Of the entries that follow, how many lines hold the word "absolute"? Reply with the number only.
Data for this exercise START
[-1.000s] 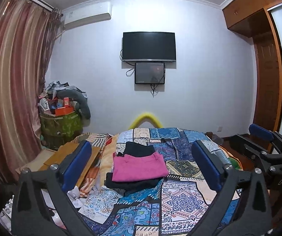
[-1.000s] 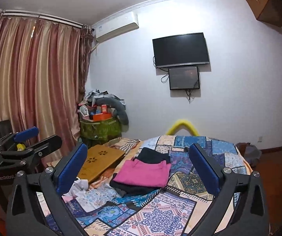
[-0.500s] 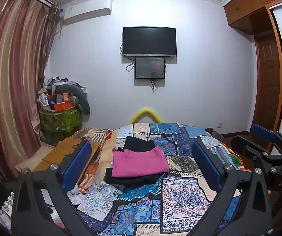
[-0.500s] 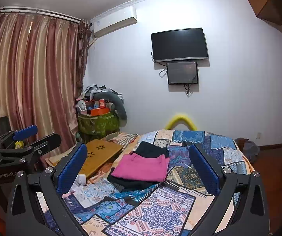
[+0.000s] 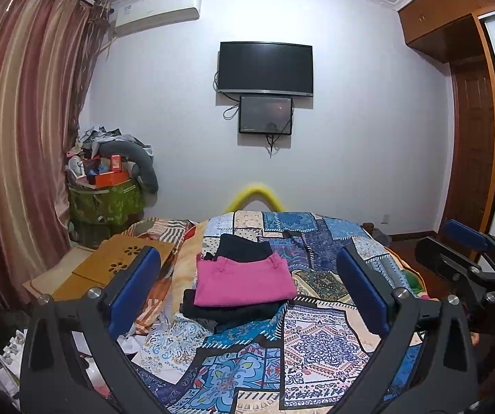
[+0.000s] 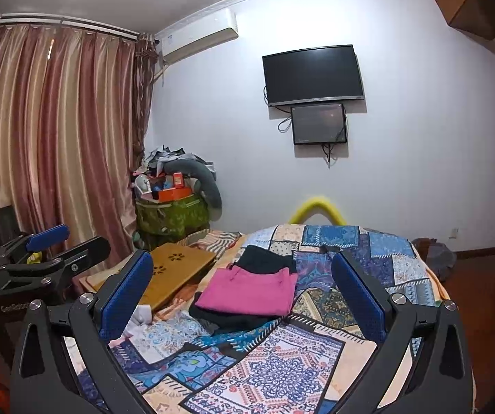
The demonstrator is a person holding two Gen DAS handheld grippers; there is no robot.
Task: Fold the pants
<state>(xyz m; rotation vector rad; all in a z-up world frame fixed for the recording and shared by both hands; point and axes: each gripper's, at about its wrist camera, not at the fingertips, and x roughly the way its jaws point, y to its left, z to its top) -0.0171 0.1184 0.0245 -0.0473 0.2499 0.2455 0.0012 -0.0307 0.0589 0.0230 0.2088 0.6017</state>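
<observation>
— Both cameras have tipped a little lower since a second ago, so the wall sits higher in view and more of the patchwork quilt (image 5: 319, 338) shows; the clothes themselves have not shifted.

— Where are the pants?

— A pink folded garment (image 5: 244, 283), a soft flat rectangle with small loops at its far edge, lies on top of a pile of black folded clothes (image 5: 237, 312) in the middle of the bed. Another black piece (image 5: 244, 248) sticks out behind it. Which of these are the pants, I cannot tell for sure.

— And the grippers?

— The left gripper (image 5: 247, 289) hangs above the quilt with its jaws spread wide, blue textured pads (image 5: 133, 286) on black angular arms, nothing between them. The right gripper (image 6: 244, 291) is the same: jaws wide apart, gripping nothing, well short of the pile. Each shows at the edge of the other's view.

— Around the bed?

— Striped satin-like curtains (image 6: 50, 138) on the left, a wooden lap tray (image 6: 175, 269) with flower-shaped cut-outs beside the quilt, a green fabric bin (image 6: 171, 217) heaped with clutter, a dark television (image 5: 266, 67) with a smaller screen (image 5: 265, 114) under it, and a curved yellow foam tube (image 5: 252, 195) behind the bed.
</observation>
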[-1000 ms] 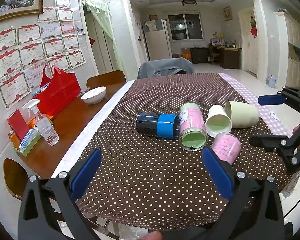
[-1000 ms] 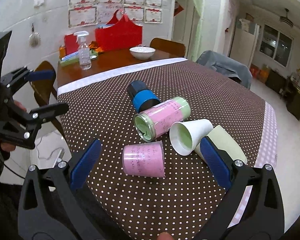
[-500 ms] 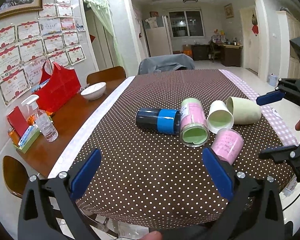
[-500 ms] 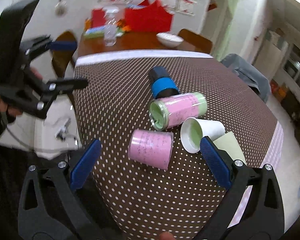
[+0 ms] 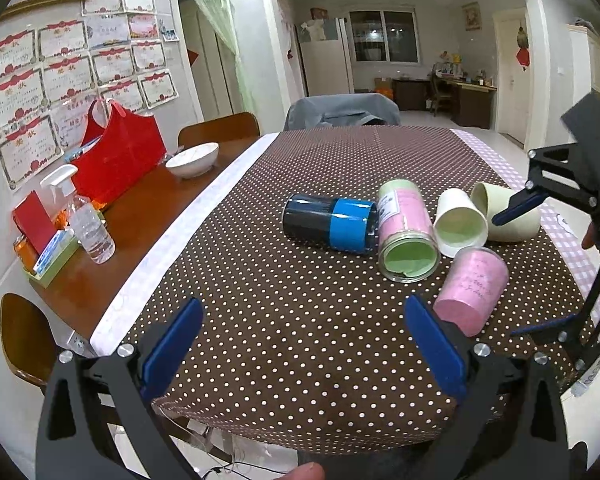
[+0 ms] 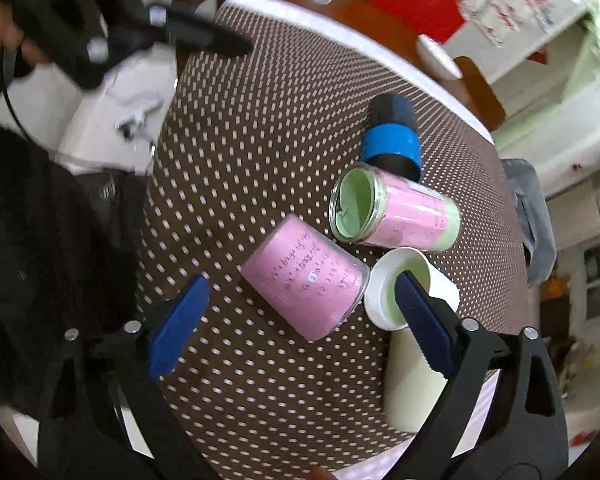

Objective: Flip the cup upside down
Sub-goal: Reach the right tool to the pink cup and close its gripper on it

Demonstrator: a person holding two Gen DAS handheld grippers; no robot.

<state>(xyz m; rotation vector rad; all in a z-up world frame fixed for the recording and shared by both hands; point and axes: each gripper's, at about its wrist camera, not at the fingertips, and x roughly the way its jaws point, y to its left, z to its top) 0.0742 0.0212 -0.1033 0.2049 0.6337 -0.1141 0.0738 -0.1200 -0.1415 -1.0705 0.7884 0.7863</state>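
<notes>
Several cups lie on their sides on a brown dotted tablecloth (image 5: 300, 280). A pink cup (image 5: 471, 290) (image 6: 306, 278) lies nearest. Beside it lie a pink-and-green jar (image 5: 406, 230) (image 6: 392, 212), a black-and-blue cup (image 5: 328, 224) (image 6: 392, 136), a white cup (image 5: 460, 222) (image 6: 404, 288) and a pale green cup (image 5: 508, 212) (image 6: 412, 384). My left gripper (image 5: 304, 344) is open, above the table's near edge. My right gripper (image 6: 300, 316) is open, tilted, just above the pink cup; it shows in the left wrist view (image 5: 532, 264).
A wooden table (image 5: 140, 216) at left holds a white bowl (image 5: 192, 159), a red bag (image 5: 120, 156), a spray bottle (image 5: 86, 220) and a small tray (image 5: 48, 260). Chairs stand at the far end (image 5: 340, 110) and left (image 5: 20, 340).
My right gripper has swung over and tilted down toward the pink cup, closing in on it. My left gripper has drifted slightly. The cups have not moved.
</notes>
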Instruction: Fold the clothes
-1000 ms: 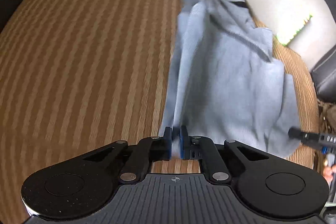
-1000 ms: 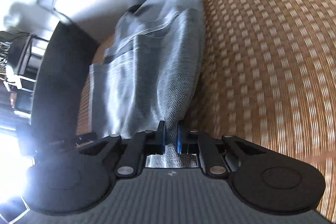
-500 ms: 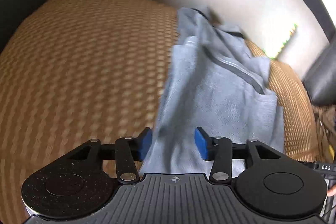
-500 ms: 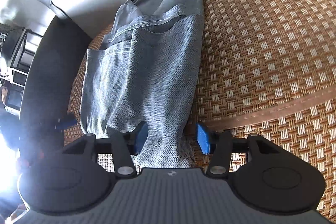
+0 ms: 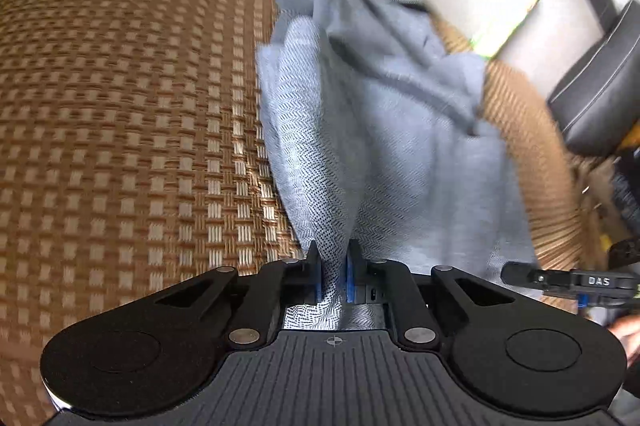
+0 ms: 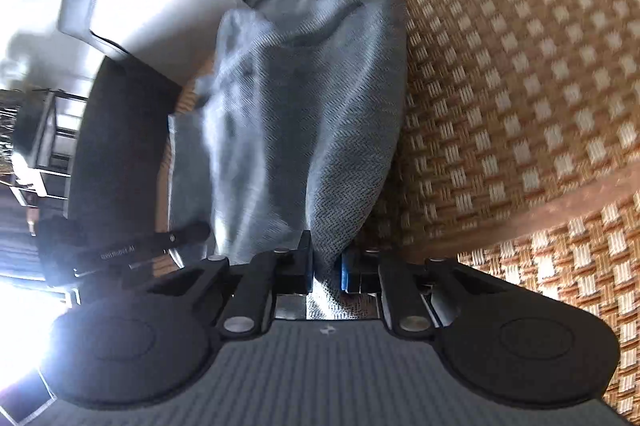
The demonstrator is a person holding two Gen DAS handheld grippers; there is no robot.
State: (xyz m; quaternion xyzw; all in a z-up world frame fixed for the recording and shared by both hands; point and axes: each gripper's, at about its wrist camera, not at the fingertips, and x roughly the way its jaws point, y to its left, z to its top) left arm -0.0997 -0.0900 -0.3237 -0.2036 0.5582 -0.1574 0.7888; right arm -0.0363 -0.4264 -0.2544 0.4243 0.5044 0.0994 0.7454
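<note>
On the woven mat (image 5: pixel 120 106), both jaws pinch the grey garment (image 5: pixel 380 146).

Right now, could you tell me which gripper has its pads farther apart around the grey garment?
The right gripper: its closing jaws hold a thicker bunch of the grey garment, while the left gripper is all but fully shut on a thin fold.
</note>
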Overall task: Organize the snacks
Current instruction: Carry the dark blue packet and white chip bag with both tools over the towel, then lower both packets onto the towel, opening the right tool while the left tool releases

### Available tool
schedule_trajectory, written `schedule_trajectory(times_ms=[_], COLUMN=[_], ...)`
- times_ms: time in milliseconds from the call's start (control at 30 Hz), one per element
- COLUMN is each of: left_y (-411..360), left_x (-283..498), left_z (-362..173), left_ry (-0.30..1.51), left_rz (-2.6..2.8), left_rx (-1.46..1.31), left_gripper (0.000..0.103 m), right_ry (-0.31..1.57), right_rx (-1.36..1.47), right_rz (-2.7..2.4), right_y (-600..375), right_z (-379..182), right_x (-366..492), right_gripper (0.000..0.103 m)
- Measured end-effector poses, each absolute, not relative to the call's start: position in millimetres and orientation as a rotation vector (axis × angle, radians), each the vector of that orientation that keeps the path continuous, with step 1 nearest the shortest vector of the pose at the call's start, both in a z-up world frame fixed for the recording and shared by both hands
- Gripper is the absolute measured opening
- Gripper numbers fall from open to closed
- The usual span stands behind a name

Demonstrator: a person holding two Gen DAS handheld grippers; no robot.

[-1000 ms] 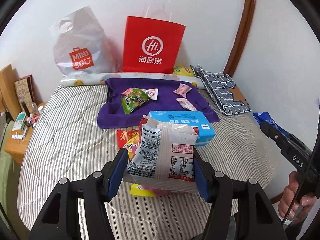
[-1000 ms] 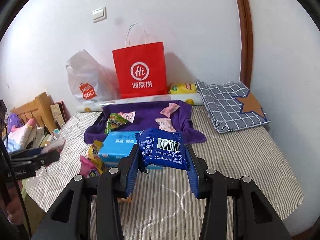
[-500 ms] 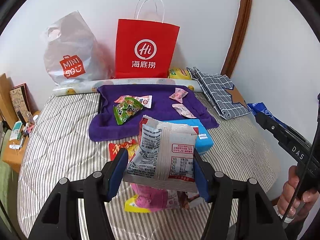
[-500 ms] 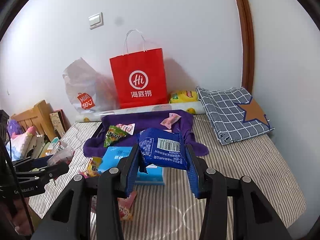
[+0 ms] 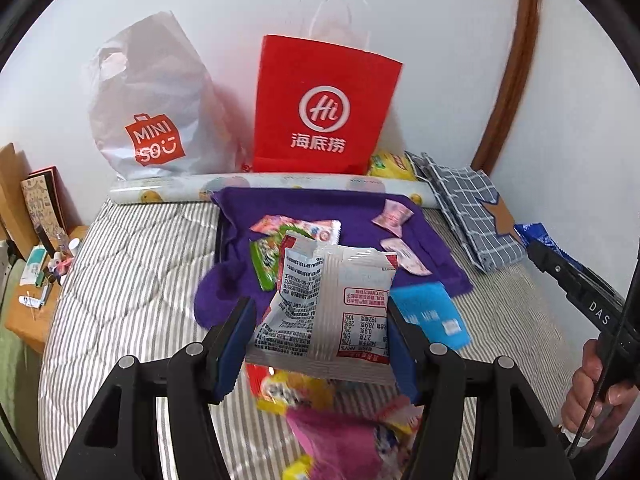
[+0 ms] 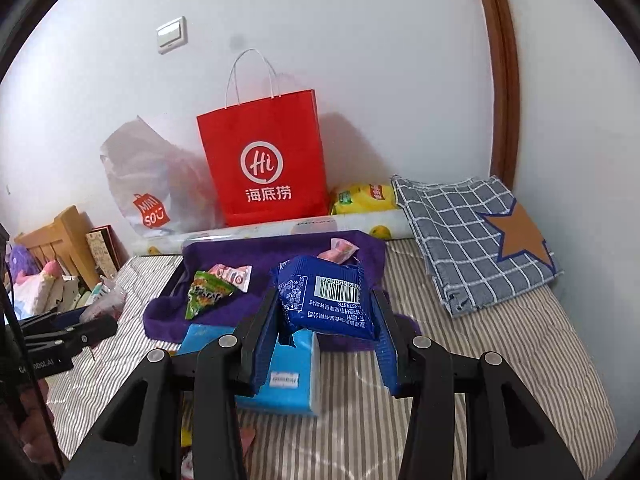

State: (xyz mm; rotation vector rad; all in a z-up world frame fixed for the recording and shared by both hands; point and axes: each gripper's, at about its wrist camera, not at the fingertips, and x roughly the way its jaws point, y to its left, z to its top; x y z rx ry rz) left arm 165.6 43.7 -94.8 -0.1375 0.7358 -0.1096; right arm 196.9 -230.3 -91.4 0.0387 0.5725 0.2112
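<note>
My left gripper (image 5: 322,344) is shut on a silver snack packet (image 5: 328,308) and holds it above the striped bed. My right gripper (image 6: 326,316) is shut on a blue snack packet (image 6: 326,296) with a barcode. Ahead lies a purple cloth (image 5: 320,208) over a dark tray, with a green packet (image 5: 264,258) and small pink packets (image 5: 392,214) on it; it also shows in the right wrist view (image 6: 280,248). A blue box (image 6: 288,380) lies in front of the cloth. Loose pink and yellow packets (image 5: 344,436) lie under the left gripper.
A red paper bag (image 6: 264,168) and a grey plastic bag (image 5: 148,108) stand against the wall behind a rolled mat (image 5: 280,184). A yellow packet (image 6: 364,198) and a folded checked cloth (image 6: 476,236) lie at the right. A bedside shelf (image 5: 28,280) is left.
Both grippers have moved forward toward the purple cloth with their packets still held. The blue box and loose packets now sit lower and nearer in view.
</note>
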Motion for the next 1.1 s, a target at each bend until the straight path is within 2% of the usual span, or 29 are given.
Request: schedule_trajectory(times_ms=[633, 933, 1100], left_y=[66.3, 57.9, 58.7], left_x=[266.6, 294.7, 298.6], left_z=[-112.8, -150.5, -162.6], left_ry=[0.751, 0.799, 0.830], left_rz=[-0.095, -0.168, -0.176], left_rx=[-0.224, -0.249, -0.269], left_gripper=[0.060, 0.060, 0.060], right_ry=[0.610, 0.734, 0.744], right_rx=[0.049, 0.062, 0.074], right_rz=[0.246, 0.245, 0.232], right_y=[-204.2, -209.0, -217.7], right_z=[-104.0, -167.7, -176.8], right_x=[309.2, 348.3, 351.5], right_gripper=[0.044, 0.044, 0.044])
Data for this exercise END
--- Written solution ---
2